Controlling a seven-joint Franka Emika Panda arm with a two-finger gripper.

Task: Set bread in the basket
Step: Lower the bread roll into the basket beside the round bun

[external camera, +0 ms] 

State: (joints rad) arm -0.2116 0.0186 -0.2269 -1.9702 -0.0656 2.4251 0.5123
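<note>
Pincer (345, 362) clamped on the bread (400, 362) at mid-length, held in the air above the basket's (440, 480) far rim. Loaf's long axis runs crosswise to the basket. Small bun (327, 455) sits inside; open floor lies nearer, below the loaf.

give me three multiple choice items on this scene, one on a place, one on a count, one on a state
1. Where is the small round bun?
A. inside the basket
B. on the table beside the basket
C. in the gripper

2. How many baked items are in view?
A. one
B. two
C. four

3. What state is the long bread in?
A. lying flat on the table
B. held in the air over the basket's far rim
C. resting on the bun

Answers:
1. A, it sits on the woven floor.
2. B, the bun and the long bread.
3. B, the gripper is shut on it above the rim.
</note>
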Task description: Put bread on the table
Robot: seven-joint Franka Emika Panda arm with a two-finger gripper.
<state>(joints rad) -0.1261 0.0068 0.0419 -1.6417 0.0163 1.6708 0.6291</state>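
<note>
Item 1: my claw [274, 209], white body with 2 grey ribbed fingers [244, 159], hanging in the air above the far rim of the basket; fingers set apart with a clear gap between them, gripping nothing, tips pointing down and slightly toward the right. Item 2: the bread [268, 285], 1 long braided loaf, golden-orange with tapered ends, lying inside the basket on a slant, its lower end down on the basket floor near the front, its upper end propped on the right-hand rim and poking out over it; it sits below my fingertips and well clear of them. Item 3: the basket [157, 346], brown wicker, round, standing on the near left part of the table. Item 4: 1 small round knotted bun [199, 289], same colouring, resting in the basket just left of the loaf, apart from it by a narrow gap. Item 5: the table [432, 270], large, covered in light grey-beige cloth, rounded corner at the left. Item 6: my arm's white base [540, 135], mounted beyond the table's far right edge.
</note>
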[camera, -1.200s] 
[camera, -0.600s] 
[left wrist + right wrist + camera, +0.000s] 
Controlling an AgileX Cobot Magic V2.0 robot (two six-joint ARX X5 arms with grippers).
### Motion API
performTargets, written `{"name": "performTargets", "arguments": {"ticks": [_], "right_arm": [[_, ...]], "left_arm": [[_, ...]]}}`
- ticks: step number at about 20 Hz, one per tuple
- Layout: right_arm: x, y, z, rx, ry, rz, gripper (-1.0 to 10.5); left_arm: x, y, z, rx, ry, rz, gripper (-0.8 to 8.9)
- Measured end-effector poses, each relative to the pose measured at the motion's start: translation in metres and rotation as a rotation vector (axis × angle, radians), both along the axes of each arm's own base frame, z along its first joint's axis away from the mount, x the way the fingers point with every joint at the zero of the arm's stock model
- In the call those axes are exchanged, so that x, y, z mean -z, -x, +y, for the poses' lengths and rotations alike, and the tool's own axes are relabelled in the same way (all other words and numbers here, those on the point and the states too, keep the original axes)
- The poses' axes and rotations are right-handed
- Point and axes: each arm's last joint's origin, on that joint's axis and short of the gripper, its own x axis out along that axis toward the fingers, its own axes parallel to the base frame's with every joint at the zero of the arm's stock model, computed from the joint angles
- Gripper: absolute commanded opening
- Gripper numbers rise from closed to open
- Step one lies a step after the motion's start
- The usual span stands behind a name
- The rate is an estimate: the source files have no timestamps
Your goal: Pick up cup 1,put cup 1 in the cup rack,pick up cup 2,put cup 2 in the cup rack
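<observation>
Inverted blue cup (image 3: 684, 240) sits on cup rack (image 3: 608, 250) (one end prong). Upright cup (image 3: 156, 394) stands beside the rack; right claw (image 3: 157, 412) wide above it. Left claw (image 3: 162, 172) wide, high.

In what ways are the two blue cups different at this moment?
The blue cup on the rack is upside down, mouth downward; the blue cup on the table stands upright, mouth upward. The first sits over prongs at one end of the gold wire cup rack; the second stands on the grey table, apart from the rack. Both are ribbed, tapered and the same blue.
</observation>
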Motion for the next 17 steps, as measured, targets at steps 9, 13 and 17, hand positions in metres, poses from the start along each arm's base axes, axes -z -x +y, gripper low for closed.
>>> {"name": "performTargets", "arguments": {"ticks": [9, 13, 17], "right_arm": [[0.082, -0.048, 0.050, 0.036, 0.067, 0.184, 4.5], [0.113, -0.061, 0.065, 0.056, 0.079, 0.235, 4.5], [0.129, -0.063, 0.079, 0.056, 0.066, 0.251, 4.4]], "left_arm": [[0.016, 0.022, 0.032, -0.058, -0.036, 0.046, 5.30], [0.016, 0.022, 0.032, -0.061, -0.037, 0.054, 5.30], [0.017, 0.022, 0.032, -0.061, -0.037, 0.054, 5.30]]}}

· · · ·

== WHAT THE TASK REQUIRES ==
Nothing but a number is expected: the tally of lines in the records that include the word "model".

== RESPONSE ==
2